What you should do
Beneath this instruction is a block of data; output from it exactly the lines that run from the one containing "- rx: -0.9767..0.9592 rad" through the one containing "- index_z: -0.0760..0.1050", inclusive.
________
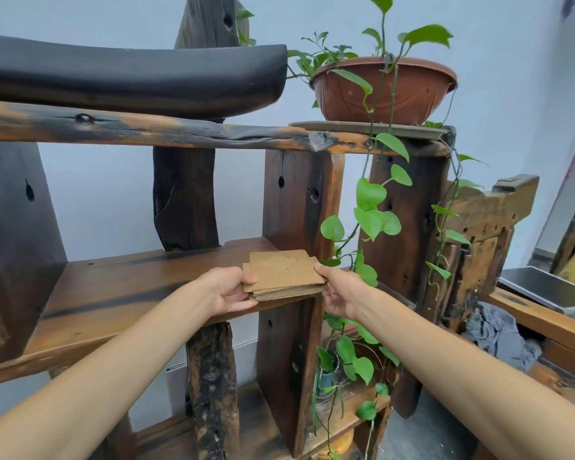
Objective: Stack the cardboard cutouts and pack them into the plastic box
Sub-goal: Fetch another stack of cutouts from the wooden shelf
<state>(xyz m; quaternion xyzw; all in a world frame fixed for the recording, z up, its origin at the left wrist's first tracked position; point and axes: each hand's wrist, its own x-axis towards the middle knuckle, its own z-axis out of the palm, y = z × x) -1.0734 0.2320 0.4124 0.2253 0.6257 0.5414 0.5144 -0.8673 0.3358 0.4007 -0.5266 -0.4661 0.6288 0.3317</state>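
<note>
A stack of brown cardboard cutouts (284,272) sits at the right front corner of the middle wooden shelf (120,287). The sheets are roughly square with notched corners, and the stack is slightly uneven. My left hand (231,290) grips the stack's left edge, thumb on top and fingers under it. Over on the stack's right edge, my right hand (337,290) has its thumb on top and its fingers curled below. No plastic box is in view.
The rustic wooden shelf unit has dark upright posts (296,200) right behind the stack. A brown plant pot (384,91) stands on the top board, its vine leaves (369,207) hanging beside my right hand. A black cushion (130,74) lies top left. Grey cloth (498,336) lies at the right.
</note>
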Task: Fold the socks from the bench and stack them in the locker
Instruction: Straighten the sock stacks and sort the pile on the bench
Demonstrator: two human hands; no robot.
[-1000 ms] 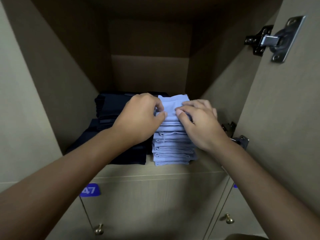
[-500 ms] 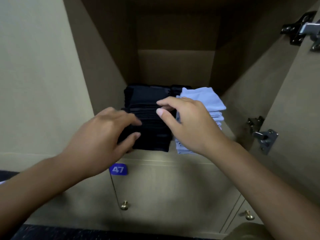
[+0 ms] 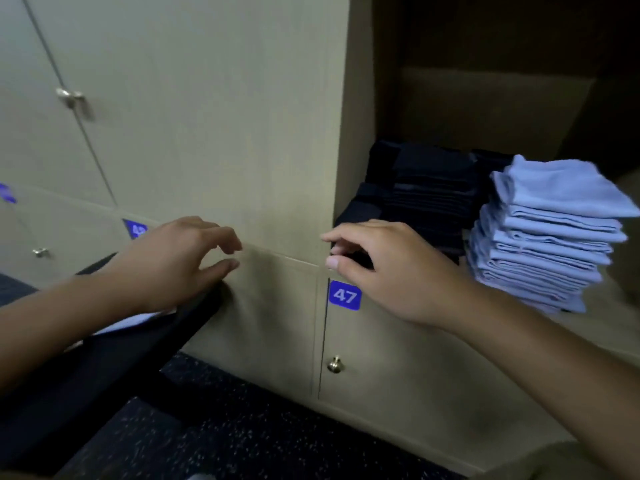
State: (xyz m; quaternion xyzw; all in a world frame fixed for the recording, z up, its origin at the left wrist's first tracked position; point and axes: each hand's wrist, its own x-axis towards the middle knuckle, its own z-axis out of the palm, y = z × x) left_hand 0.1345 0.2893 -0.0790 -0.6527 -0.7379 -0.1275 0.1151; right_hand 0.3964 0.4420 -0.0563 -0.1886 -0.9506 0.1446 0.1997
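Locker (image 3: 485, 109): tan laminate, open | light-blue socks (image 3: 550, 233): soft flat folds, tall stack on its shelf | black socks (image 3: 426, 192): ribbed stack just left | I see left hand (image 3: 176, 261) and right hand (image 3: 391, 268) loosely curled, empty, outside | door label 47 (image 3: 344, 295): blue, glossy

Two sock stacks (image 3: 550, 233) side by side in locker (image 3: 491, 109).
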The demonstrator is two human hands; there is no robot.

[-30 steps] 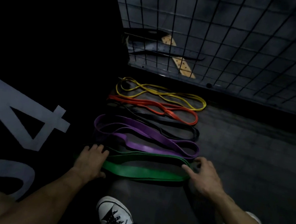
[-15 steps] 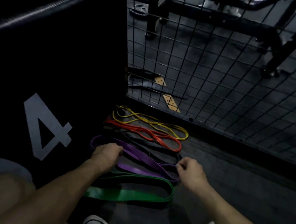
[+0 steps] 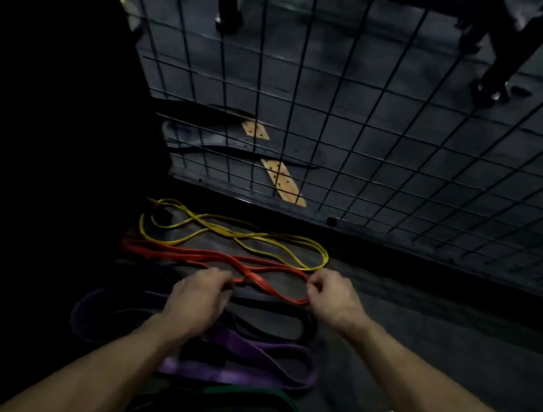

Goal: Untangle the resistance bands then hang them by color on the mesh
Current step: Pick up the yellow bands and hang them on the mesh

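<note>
Mesh (image 3: 361, 114) behind yellow band (image 3: 235, 234)

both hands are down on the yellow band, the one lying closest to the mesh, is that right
Not quite. In the head view the left hand and right hand are at the orange band. The yellow band is indeed the one nearest the mesh, but it lies untouched.

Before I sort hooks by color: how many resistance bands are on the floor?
5, in a row from the mesh toward the person: yellow band, orange band, black band, purple band, green band. More may be hidden in the dark.
</note>
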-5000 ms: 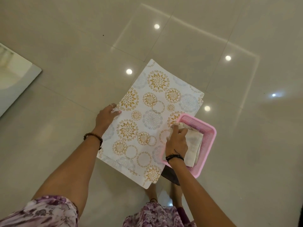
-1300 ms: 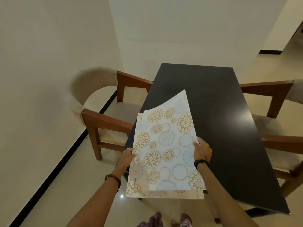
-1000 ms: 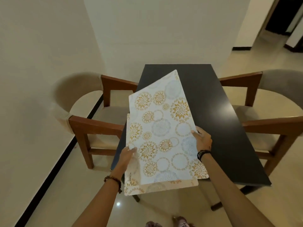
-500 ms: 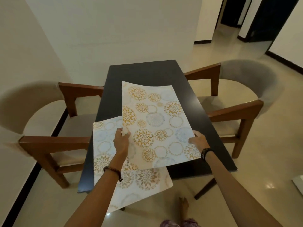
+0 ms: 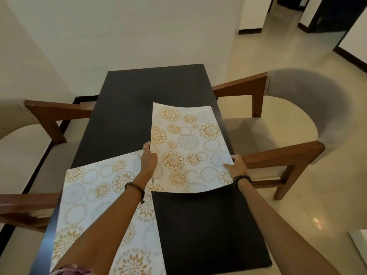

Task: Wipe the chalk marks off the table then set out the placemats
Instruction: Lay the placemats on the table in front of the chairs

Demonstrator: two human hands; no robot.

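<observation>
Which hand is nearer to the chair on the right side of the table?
Right. The right hand holds the far placemat at its right edge, just beside the chair's wooden arm. The left hand holds the placemat's left edge, over the middle of the table.

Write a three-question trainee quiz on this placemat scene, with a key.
1. True or false: both the left hand and the right hand hold the far mat.
2. The near mat lies toward which side of the table? A) left B) right
3. Fill in: a ___ stands at each side of the table.

Key: 1 true. 2 A. 3 chair; the right chair and left chair flank it.
</observation>
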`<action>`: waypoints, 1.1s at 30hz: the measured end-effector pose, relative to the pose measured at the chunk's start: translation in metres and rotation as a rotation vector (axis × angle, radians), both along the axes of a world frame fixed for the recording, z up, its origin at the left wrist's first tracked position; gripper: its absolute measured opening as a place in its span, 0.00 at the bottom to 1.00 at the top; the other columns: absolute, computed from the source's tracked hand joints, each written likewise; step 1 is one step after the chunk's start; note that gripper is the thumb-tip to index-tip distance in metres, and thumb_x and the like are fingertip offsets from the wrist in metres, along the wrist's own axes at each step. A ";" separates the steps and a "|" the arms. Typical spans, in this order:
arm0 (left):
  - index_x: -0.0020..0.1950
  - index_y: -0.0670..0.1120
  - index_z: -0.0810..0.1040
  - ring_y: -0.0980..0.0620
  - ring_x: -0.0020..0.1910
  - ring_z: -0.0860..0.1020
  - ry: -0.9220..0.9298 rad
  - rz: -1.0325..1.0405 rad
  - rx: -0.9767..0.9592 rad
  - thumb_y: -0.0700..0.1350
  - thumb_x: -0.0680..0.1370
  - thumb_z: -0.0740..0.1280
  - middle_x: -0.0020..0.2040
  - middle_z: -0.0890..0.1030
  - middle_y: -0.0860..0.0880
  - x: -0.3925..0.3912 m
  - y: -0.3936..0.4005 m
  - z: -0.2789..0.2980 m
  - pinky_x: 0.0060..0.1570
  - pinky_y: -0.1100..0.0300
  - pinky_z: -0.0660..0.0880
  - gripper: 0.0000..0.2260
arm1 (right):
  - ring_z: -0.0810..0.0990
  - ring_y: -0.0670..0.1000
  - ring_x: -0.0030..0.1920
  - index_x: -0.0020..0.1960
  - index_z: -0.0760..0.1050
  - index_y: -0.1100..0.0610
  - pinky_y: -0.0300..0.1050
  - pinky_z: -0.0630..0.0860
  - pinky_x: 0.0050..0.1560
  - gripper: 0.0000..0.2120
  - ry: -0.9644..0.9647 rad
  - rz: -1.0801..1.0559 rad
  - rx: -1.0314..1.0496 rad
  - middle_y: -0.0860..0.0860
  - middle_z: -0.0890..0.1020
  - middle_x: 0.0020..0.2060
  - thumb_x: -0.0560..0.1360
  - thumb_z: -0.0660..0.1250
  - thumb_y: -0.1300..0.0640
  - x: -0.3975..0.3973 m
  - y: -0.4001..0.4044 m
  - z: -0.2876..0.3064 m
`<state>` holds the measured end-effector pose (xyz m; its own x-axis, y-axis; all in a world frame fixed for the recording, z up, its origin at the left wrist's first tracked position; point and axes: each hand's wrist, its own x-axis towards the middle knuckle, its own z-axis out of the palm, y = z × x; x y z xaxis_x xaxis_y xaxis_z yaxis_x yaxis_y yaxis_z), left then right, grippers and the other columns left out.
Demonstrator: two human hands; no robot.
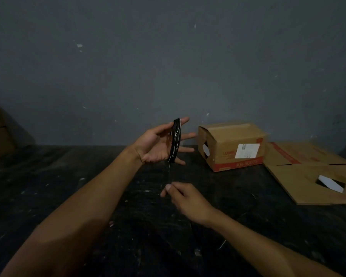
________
Exercise result
  - rx: -0.9767..0.9592 rad
  - thumb_y: -0.0700..0.1350
  - thumb_x: -0.0680..0.1370
  - thumb_z: -0.0740..0.1280
  - middle_x: -0.0020..0.2040
  - middle_z: -0.0890..0.1030
  - middle_y: -0.0860..0.0880
  - x: -0.3925..0.3912 m
  - y: -0.3936..0.4005 m
  - z: -0.2789..0.2980 m
  - pinky_x: 0.0060..0.1570
  - pinky_y: -0.1100..0.0300
  - pinky_z: -0.0660..0.0880
  - gripper: 0.0000..0.2260
arm1 (right):
  - ring_z: -0.0810..0.0990
  - ring_y: -0.0670..0.1000
  - ring_x: -0.0030..0.1920
  - index_x: -0.0020..0.1960
  - index_z: -0.0760..0.1050

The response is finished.